Metade de povos tradicionais na Amazônia teme a falta de alimentos devido à seca e cheia
As mudanças climáticas e seus efeitos já fazem parte do cotidiano, como o ar que respiramos, a água que chega às casas, as ondas de calor mais frequentes e até a segurança dos alimentos. No entanto, entre os povos e comunidades tradicionais, como indígenas, quilombolas, ribeirinhos, extrativistas, seringueiros e pescadores artesanais, esses impactos são vividos diariamente e de forma ainda mais intensa, gerando a chamada insegurança alimentar.
Para compreender melhor esse cenário, a Umane e a Vital Strategies, com apoio do Instituto Devive, realizaram um levantamento inédito sobre clima e saúde com moradores da Amazônia Legal. E pela primeira vez, um inquérito desse porte contou também com a alta participação de pessoas pertencentes a povos e comunidades tradicionais, ampliando substancialmente a representatividade desse grupo nas análises.
O inquérito Mais Dados Mais Saúde: Clima e Saúde na Amazônia Legal, disponível no Observatório de Saúde Pública da Umane, ouviu 4.037 pessoas entre maio e julho de 2025. O estudo aprofunda o conhecimento sobre uma região historicamente pouco captada por levantamentos populacionais.
No blog do Observatório, já publicamos um primeiro texto que apresentou como a população da Amazônia Legal percebe os efeitos da crise climática em seu dia a dia, do aumento da temperatura, poluição e custo da energia. Neste novo texto, avançamos para outro recorte da pesquisa: as percepções sobre acesso à alimentação.

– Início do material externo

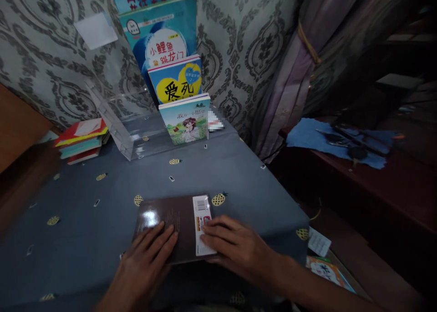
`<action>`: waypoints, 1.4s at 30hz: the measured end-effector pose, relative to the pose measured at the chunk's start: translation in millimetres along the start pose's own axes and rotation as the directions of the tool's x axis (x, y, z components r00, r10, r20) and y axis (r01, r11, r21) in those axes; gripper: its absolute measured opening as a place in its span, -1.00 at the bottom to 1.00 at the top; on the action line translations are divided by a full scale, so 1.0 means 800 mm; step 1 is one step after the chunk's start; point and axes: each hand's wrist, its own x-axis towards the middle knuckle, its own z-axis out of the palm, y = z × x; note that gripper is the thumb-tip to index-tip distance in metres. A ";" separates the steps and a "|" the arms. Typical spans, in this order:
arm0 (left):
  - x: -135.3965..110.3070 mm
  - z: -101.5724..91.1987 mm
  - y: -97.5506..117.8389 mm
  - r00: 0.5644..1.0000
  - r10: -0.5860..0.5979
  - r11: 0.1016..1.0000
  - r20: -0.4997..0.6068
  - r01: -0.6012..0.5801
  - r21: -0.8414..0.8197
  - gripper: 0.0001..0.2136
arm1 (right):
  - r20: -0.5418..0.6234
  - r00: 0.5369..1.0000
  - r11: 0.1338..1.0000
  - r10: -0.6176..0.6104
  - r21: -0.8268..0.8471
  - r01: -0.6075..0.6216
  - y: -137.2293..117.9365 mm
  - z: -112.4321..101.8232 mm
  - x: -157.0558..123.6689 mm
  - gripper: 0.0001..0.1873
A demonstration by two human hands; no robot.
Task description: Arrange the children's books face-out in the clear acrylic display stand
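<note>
A dark brown book (174, 216) with a white barcode strip lies flat near the front edge of a table covered in a grey-blue cloth (239, 175). My left hand (146, 262) rests flat on the book's lower left part, fingers stretched out. My right hand (232, 244) lies on the book's right side, fingertips on the white strip, fingers extended. Neither hand grips the book.
A clear tiered stand (126, 134) at the back holds several colourful children's books (175, 78) upright against patterned wallpaper. A stack of books (83, 141) lies at the back left. A curtain (293, 75) hangs right. More books (327, 271) lie on the floor beside a dark side table.
</note>
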 end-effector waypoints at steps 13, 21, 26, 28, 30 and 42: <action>0.055 -0.043 -0.109 0.877 -0.467 0.840 -0.110 0.401 -0.367 -0.59 | -0.081 0.941 0.916 0.328 0.272 -0.296 0.073 -0.032 0.101 -0.70; 0.111 0.016 -0.172 0.600 -0.799 0.431 -0.049 0.514 -0.741 -0.63 | -0.019 0.847 0.742 0.531 0.494 -0.454 0.142 0.009 0.112 -0.86; 0.131 0.071 -0.204 0.592 -0.800 0.320 0.095 0.556 -0.767 -0.63 | 0.088 0.720 0.558 0.688 0.571 -0.602 0.179 0.026 0.130 -0.89; 0.136 0.086 -0.208 0.606 -0.785 0.333 0.127 0.586 -0.738 -0.65 | 0.093 0.659 0.530 0.746 0.517 -0.673 0.187 0.026 0.136 -0.87; 0.138 0.095 -0.209 0.634 -0.765 0.414 0.118 0.623 -0.663 -0.69 | 0.080 0.656 0.565 0.751 0.436 -0.700 0.191 0.024 0.138 -0.82; 0.154 0.084 -0.148 0.915 -0.400 0.902 0.055 0.404 -0.153 -0.72 | -0.024 0.904 0.870 0.428 -0.260 -0.419 0.158 0.015 0.137 -0.80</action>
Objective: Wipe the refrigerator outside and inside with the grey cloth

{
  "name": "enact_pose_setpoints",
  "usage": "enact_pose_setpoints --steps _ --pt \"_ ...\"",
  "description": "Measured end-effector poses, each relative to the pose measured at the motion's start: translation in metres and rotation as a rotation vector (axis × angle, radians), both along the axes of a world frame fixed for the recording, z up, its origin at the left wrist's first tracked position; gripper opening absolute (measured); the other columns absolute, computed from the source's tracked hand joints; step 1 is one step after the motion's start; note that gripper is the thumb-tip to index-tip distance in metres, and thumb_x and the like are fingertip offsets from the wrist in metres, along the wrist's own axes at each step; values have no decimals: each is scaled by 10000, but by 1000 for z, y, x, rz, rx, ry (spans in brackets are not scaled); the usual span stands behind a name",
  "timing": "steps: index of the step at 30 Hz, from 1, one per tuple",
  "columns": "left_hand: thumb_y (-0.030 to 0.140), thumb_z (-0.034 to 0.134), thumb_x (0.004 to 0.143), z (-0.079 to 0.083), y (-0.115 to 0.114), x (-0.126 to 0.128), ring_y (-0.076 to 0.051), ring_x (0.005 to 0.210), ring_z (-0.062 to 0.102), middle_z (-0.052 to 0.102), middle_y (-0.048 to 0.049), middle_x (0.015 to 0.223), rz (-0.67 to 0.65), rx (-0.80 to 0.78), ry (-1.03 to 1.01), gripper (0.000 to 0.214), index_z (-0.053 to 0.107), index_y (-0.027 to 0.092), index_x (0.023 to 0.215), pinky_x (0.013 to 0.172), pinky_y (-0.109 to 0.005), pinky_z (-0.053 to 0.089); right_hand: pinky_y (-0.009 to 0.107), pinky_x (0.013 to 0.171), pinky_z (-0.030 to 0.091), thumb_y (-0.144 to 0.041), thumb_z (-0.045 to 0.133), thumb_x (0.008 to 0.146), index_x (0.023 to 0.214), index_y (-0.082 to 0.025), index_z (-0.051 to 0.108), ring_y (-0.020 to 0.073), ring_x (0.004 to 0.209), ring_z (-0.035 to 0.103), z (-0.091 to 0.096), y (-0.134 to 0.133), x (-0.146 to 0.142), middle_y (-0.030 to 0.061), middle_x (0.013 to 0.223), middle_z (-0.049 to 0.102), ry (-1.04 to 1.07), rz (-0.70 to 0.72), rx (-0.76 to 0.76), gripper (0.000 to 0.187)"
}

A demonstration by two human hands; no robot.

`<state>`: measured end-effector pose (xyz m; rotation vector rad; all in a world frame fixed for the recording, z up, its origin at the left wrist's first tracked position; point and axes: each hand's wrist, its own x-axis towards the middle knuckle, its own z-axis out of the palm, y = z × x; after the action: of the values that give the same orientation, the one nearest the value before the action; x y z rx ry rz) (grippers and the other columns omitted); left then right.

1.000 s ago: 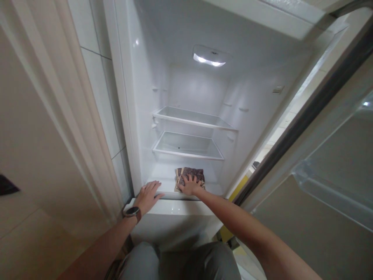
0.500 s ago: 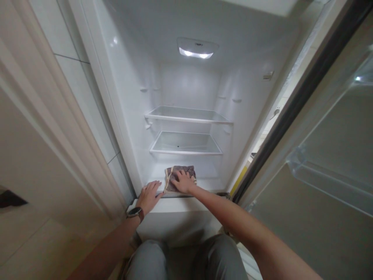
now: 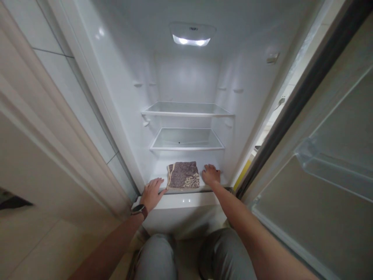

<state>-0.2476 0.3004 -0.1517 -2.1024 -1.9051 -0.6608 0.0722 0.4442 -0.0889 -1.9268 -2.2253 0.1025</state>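
Observation:
A folded brown cloth (image 3: 184, 175) with a cream pattern and edging lies flat on the white floor of an open fridge, at its front edge. To the left of it, my left hand (image 3: 152, 193) lies on the front edge, open, the thumb reaching to the cloth's near left corner. A watch (image 3: 140, 210) is on that wrist. My right hand (image 3: 211, 174) is to the right of the cloth, apart from it, fingers slightly bent and spread against the fridge floor. Nothing shows in the right hand, though its palm is hidden.
Above the cloth are two glass shelves, an upper shelf (image 3: 188, 114) and a lower shelf (image 3: 187, 148). A lit lamp (image 3: 191, 40) is at the top. The open fridge door (image 3: 320, 194), with a clear door bin (image 3: 335, 167), stands at right. My knees are below the front edge.
My right hand has left the cloth and moved right, onto the fridge floor, so the whole cloth shows. My left hand stays by the cloth's left corner. The view has shifted slightly.

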Motion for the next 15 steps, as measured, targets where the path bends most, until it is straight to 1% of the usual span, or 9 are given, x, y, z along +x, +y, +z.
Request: enact_pose_setpoints --steps 2,4,6,9,15 --pt "386 594 972 0 -1 0 -304 1321 538 620 -131 1400 6 2 11 448 574 212 1384 1078 -476 436 546 1112 349 -336 353 989 1433 -258 527 287 1458 359 -3 1 -2 110 1576 460 6 -1 2 484" --pt "376 599 967 1 -1 0 -304 1319 538 619 -133 1400 15 0 17 451 574 206 1384 1078 -475 434 551 1139 323 -349 359 982 1467 -275 508 284 1498 306 -4 3 -2 88 1621 417 8 6 -9 512" --pt "375 597 966 2 -1 1 -306 1318 538 617 -136 1402 22 -8 20 453 573 202 1385 1071 -475 437 555 1151 311 -359 363 977 1479 -279 510 293 1517 278 -4 5 -2 70 1638 403 13 3 -19 530" --pt "382 583 975 3 -2 1 -308 1322 534 613 -141 1410 26 -23 22 449 570 204 1386 1069 -476 433 553 1163 305 -364 365 970 1526 -272 471 305 1539 238 -4 5 -2 55 1670 355 31 -15 -18 573" --pt "386 562 983 5 -2 0 -313 1340 519 600 -145 1427 30 -47 14 448 562 205 1393 1088 -479 416 556 1164 304 -356 379 953 1562 -263 426 301 1511 295 -3 3 -4 62 1646 401 80 -8 -6 618"
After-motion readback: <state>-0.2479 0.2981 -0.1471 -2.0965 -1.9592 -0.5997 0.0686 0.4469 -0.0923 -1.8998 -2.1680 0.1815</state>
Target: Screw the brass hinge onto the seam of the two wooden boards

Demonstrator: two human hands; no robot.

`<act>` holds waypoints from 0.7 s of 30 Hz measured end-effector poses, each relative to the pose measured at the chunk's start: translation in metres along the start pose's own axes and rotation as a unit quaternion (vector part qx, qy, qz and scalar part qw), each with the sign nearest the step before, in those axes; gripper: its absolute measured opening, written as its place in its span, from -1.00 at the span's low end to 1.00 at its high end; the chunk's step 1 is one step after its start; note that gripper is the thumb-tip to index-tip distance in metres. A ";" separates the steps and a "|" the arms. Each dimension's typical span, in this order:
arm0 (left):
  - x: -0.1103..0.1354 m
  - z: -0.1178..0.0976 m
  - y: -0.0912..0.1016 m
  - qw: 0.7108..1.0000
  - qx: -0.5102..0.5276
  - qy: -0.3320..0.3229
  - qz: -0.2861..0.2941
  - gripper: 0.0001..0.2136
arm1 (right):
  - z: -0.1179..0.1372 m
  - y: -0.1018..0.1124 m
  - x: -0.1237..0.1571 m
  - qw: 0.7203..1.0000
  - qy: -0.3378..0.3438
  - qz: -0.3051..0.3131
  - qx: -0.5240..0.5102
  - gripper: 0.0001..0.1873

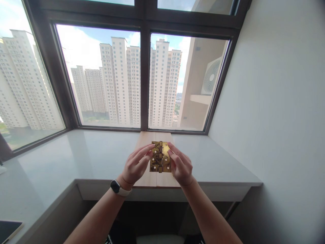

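Note:
Between my two hands a brass-coloured door hinge [160,157] is held up, its two leaves spread flat with the knuckle running upright down the middle. Dark stains mark the metal, and several screw holes show through it. My left hand [137,164] pinches the left leaf by its outer edge, fingertips on the face. The right leaf is gripped the same way by my right hand [181,164], whose thumb and fingers press along its outer edge. Behind the hinge lie pale wooden boards [146,178] on the countertop. A watch [115,186] is on my left wrist.
A white L-shaped countertop [96,152] runs under dark-framed windows [144,74] and along the left. At the right a pale wall [266,101] rises beside it. A dark flat object [10,232] rests at the lower left edge.

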State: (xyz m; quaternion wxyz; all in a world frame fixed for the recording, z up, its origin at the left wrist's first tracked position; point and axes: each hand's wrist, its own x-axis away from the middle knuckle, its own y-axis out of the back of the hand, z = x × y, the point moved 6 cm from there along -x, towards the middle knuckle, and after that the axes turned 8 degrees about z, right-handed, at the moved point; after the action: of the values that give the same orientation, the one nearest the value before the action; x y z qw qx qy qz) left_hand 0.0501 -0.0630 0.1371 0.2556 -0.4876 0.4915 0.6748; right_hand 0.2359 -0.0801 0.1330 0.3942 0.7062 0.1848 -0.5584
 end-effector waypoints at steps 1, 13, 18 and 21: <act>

Preocupação com alimentos é maior entre povos tradicionais
Os dados mostram que a incerteza climática afeta diretamente a segurança alimentar. Entre todos os entrevistados, 41,7% disseram que, no último ano, temeram a falta de comida em períodos de seca ou cheia. Mas entre pessoas que pertencem a povos ou comunidades tradicionais, a preocupação é ainda maior: o índice ultrapassa a metade e chega a 53,8%.

Neste recorte de pessoas de povos ou comunidades tradicionais, 79,1% acreditam que houve aumento de preços dos alimentos devido ao aquecimento global. Nos últimos dois anos, 21,4% afirmaram ter enfrentado problemas na produção de alimentos e 24,1% perceberam piora na qualidade da água. Na população total, esses percentuais foram menores: 17,1% relataram problemas na produção e 19,9% perceberam piora na qualidade da água.
Insegurança alimentar entre povos tradicionais da Amazônia
Os resultados também apontam desafios relacionados ao acesso a alimentos de qualidade e em quantidade suficiente. Entre povos e comunidades tradicionais, 72% relataram falta de dinheiro para manter uma alimentação saudável e variada, um percentual acima do observado na população total (63,9%).
Nos demais indicadores, os dados específicos desse grupo já revelam, por si só, a profundidade dos desafios enfrentados:
- 66,4% demonstraram preocupação de que a comida acabasse antes de conseguir comprar, receber ou produzir mais.
- 60,8% relataram que a comida acabou antes de terem dinheiro para comprar mais.
- 55,9% disseram que comeram menos do que consideravam necessário por falta de recursos.
46,6% informaram que algum adulto em casa pulou ou reduziu refeições por falta de dinheiro.

Nos últimos três meses, pessoas de povos e comunidades tradicionais da Amazônia Legal relataram preocupação recorrente com a possibilidade de faltar comida, dificuldades para manter a alimentação adequada e episódios de redução ou interrupção de refeições por falta de recursos financeiros.
De maneira ampla, os resultados mostram que o acesso à alimentação na Amazônia Legal é marcado por desafios persistentes, moldados por fatores sociais, econômicos e pelas próprias características do território. O fato de esses impactos aparecerem com maior intensidade entre povos e comunidades tradicionais evidencia a necessidade de políticas públicas que considerem as especificidades da região e a relação direta entre clima, saúde e modos de vida.
Os achados reforçam a importância de produzir e divulgar dados que tornem visíveis as condições de vida na Amazônia Legal, especialmente entre povos e comunidades tradicionais. Ampliar esse conhecimento é essencial para apoiar decisões e políticas públicas capazes de responder aos desafios impostos pelo clima, pela saúde e pelo território.